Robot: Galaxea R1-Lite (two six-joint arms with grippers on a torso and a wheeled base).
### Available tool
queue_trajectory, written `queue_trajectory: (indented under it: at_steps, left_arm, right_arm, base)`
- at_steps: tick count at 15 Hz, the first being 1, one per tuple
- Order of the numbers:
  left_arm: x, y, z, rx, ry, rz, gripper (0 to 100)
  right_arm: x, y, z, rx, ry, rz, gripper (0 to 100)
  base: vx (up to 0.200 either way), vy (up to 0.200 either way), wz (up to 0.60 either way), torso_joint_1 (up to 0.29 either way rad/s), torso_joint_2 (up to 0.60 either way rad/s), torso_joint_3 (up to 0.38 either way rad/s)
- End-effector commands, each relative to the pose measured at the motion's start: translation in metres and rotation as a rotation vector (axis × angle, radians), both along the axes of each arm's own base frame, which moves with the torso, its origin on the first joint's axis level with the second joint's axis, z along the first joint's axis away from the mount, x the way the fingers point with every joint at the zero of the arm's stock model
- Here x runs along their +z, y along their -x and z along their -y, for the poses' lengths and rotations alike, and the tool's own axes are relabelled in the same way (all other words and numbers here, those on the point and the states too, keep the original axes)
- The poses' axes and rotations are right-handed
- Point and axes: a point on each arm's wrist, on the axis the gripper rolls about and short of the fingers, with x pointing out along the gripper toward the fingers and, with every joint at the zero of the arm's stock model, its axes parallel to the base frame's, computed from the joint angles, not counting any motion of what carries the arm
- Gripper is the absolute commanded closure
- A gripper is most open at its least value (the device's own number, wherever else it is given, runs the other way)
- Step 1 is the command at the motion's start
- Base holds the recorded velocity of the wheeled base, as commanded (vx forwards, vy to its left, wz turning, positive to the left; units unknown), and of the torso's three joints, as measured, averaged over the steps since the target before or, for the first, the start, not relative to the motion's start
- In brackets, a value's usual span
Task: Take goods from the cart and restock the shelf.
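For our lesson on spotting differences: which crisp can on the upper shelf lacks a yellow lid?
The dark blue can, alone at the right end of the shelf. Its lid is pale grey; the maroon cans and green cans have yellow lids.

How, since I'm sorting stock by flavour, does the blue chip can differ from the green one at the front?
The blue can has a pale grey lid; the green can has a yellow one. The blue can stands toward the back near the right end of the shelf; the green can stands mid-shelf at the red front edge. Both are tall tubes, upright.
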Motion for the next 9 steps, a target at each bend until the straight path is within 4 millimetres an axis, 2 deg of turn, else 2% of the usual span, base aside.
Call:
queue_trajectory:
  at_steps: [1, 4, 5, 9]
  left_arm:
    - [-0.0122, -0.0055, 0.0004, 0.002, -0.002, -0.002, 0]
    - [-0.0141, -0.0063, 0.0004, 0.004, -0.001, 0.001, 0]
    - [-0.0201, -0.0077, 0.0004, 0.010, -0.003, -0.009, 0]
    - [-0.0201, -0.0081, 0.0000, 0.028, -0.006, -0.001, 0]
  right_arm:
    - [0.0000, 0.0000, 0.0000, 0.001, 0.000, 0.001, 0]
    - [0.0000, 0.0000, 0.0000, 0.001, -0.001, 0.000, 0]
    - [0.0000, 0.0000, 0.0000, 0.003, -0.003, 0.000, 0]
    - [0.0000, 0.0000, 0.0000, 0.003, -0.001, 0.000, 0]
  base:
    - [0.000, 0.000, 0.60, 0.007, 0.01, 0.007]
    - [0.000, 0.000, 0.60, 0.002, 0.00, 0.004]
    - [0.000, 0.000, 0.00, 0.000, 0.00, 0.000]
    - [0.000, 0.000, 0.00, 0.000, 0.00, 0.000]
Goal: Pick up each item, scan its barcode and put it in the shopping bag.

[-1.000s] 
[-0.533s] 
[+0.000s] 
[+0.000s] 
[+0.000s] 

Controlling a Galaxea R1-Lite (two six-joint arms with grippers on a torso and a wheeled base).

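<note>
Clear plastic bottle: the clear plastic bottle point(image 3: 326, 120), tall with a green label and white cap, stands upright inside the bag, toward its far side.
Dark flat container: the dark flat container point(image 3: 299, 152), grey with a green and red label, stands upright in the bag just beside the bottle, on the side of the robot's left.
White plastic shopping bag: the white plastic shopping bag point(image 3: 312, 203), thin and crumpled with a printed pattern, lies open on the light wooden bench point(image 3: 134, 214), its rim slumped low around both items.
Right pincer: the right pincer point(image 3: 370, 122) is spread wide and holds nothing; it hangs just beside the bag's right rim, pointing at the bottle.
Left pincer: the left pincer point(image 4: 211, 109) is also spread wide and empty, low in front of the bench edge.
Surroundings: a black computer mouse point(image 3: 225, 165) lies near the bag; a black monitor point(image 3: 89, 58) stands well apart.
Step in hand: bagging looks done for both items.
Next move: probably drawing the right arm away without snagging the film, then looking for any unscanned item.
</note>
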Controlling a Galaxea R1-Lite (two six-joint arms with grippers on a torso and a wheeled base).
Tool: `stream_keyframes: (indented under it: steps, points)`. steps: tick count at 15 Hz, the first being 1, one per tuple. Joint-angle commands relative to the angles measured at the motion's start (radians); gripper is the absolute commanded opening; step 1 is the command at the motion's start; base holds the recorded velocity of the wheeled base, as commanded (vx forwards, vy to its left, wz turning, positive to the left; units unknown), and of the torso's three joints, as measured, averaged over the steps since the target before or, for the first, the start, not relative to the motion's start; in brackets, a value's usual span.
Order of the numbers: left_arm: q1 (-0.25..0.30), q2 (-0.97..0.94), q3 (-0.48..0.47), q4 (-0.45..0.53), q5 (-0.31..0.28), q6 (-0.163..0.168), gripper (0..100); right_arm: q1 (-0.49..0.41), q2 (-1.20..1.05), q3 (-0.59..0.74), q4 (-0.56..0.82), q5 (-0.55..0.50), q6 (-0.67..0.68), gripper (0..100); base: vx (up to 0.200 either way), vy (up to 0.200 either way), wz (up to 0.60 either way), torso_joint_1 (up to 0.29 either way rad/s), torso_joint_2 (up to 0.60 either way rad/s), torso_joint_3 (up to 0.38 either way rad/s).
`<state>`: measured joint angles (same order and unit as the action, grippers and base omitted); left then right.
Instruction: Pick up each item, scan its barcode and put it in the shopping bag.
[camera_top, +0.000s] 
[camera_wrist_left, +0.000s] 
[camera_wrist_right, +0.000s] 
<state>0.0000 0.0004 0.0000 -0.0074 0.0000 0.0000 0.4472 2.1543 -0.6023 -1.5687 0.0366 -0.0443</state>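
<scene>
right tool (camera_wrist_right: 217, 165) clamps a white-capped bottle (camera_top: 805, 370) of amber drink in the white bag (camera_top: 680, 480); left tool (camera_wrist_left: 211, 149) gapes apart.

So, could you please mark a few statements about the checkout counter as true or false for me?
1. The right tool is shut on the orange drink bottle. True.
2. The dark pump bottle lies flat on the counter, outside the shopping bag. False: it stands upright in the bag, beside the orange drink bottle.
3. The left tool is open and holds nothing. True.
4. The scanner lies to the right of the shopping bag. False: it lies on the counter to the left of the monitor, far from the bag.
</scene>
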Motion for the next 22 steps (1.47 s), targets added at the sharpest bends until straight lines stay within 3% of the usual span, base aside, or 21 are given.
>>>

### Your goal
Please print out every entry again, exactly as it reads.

### The completed task
Robot: Galaxea R1-Lite (two six-joint arms with grippers on a torso and a wheeled base).
### Available tool
queue_trajectory, written `queue_trajectory: (indented under it: at_steps, left_arm, right_arm, base)`
- at_steps: tick count at 15 Hz, the first being 1, one per tuple
- Order of the numbers:
  left_arm: x, y, z, rx, ry, rz, gripper (0 to 100)
  right_arm: x, y, z, rx, ry, rz, gripper (0 to 100)
  base: vx (up to 0.200 either way), vy (up to 0.200 either way), wz (up to 0.60 either way), torso_joint_1 (up to 0.29 either way rad/s), torso_joint_2 (up to 0.60 either way rad/s), torso_joint_3 (up to 0.38 either way rad/s)
- End-effector commands, each relative to the pose measured at the motion's start: translation in metres and rotation as a rotation vector (axis × angle, radians), both along the axes of each arm's own base frame, which moves with the torso, its origin on the first joint's axis level with the second joint's axis, z along the first joint's axis away from the mount, x the way the fingers point with every joint at the zero of the arm's stock model
- Here x runs along their +z, y along their -x and z along their -y, for the poses' lengths and rotations alike, and the tool's own axes are relabelled in the same way (all other words and numbers here, those on the point and the states too, keep the original axes)
- The poses' axes and rotations are right-handed
- Point and axes: a point on each arm's wrist, on the axis the gripper rolls about and short of the fingers, with x pointing out along the gripper toward the fingers and, with every joint at the zero of the arm's stock model, its axes parallel to the base frame's, computed from the joint angles, not counting any motion of what carries the arm
- Gripper is the absolute commanded closure
- A gripper is most open at its least value (the device's own number, wherever else it is given, runs the other way)
- Step 1 is the command at the motion's start
- Base holds the recorded velocity of the wheeled base, as commanded (vx forwards, vy to its left, wz turning, positive to the left; units unknown), and of the torso's three joints, as measured, averaged over the steps since the target before or, for the first, the start, not relative to the motion's start
- In brackets, a value's usual span
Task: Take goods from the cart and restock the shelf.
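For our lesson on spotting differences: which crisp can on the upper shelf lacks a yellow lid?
The dark blue can, alone at the right end of the shelf. Its lid is pale grey; the maroon cans and green cans have yellow lids.

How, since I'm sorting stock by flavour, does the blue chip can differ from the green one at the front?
The blue can has a pale grey lid; the green can has a yellow one. The blue can stands toward the back near the right end of the shelf; the green can stands mid-shelf at the red front edge. Both are tall tubes, upright.
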Motion for the next 9 steps, a target at each bend until the straight path is within 4 millimetres an axis, 2 deg of turn, else 2% of the usual span, base aside.
Call:
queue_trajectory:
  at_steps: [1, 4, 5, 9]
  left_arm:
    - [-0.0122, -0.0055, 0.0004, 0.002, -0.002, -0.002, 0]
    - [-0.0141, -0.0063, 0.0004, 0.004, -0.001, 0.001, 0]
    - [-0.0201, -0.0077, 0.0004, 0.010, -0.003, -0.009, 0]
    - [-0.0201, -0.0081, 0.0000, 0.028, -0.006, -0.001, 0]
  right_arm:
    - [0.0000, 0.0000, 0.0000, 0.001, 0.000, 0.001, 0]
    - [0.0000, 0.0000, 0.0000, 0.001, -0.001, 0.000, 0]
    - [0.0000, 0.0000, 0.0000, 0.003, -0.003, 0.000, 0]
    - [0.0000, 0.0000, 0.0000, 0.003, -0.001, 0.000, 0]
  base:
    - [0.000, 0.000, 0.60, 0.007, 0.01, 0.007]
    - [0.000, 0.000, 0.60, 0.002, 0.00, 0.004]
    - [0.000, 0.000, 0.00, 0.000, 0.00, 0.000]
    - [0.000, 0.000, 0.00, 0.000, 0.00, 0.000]
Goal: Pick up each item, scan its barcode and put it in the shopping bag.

[-1.000s] 
[-0.533s] 
[+0.000s] 
[+0.000s] 
[+0.000s] 

Controlling a Galaxea R1-Lite (two six-joint arms with grippers on a torso and a wheeled base).

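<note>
Clear plastic bottle: the clear plastic bottle point(image 3: 326, 120), tall with a green label and white cap, stands upright inside the bag, toward its far side.
Dark flat container: the dark flat container point(image 3: 299, 152), grey with a green and red label, stands upright in the bag just beside the bottle, on the side of the robot's left.
White plastic shopping bag: the white plastic shopping bag point(image 3: 312, 203), thin and crumpled with a printed pattern, lies open on the light wooden bench point(image 3: 134, 214), its rim slumped low around both items.
Right pincer: the right pincer point(image 3: 370, 122) is spread wide and holds nothing; it hangs just beside the bag's right rim, pointing at the bottle.
Left pincer: the left pincer point(image 4: 211, 109) is also spread wide and empty, low in front of the bench edge.
Surroundings: a black computer mouse point(image 3: 225, 165) lies near the bag; a black monitor point(image 3: 89, 58) stands well apart.
Step in hand: bagging looks done for both items.
Next move: probably drawing the right arm away without snagging the film, then looking for any unscanned item.
</note>
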Controlling a Galaxea R1-Lite (two six-joint arms with grippers on a torso and a wheeled base).
Tool: `stream_keyframes: (indented under it: steps, points)`. steps: tick count at 15 Hz, the first being 1, one per tuple. Joint-angle commands relative to the angles measured at the motion's start (radians); gripper is the absolute commanded opening; step 1 is the command at the motion's start; base holds the recorded velocity of the wheeled base, as commanded (vx forwards, vy to its left, wz turning, positive to the left; units unknown), and of the torso's three joints, as measured, averaged over the steps since the target before or, for the first, the start, not relative to the motion's start; in brackets, a value's usual span.
Order of the numbers: left_arm: q1 (-0.25..0.30), q2 (-0.97..0.94), q3 (-0.48..0.47), q4 (-0.45..0.53), q5 (-0.31..0.28), q6 (-0.163..0.168), gripper (0..100); right_arm: q1 (-0.49..0.41), q2 (-1.20..1.05), q3 (-0.59..0.74), q4 (-0.56..0.82), q5 (-0.55..0.50), q6 (-0.67..0.68), gripper (0..100); base: vx (up to 0.200 either way), vy (up to 0.200 either way), wz (up to 0.60 either way), torso_joint_1 (up to 0.29 either way rad/s), torso_joint_2 (up to 0.60 either way rad/s), torso_joint_3 (up to 0.38 either way rad/s).
`<state>`: measured joint angles (same order and unit as the action, grippers and base omitted); left then right.
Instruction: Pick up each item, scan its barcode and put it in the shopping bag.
[camera_top, +0.000s] 
[camera_wrist_left, +0.000s] 
[camera_wrist_right, +0.000s] 
<state>0.0000 0.0004 0.0000 -0.0074 0.0000 0.0000 0.4472 2.1543 -0.6023 -1.5687 0.0366 -0.0443</state>
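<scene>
right tool (camera_wrist_right: 217, 165) clamps a white-capped bottle (camera_top: 805, 370) of amber drink in the white bag (camera_top: 680, 480); left tool (camera_wrist_left: 211, 149) gapes apart.

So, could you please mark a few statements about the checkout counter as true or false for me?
1. The right tool is shut on the orange drink bottle. True.
2. The dark pump bottle lies flat on the counter, outside the shopping bag. False: it stands upright in the bag, beside the orange drink bottle.
3. The left tool is open and holds nothing. True.
4. The scanner lies to the right of the shopping bag. False: it lies on the counter to the left of the monitor, far from the bag.
</scene>
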Motion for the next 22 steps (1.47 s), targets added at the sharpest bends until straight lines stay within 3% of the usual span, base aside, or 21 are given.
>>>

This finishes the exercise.